• _YOUR TASK_: Leave out every picture, and output exactly the lines from the line containing "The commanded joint" through the last line of the data.

====

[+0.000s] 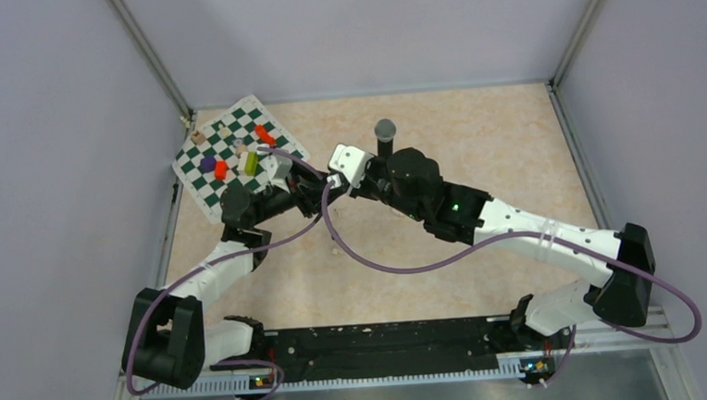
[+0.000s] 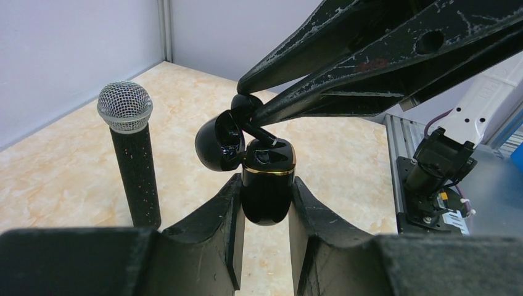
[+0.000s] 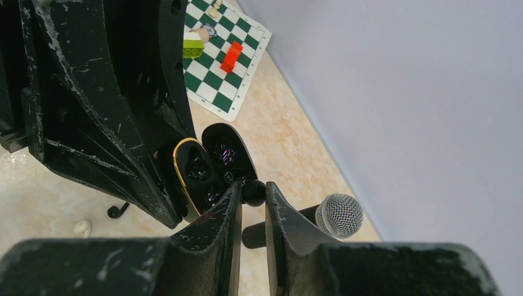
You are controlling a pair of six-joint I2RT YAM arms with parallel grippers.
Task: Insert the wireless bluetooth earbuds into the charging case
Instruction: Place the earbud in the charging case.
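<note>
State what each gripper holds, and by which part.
Left gripper clamps the open black charging case by its lower body's sides. Right gripper pinches a black earbud by its rounded head.

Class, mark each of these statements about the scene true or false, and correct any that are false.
1. The left fingers clamp the charging case, its lid open. True.
2. The right fingers pinch a white earbud. False: the earbud is black.
3. The microphone lies flat. False: it stands upright.
4. Coloured blocks sit on a chequered mat. True.
</note>
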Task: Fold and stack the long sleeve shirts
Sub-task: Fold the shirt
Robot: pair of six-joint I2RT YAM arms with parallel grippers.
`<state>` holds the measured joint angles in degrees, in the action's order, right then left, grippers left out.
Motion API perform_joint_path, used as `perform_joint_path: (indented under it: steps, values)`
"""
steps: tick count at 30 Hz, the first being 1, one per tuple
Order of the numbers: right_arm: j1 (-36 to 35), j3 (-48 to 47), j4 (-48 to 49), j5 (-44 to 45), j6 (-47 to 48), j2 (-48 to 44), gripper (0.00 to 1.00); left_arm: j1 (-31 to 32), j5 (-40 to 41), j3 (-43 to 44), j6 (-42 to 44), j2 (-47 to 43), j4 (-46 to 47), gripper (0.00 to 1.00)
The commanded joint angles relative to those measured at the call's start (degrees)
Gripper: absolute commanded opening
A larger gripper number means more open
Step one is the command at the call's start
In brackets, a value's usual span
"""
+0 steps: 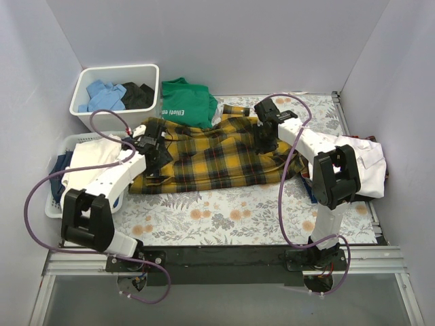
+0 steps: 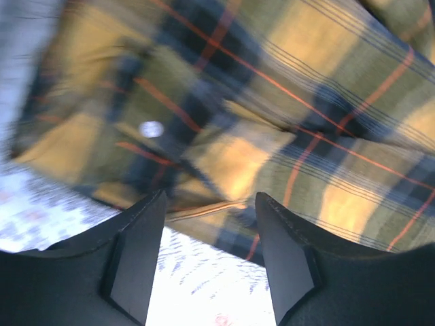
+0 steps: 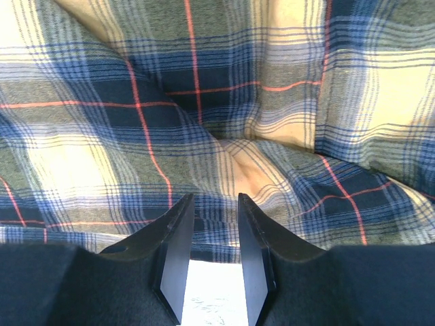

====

• _EXERCISE SOLUTION_:
The commanded joint angles relative to those measured at the call's start (degrees)
Gripper: absolute commanded opening
A larger gripper number means more open
Step one is the command at the call's start
In brackets, a value's usual span
"""
+0 steps: 
+0 steps: 
+0 steps: 

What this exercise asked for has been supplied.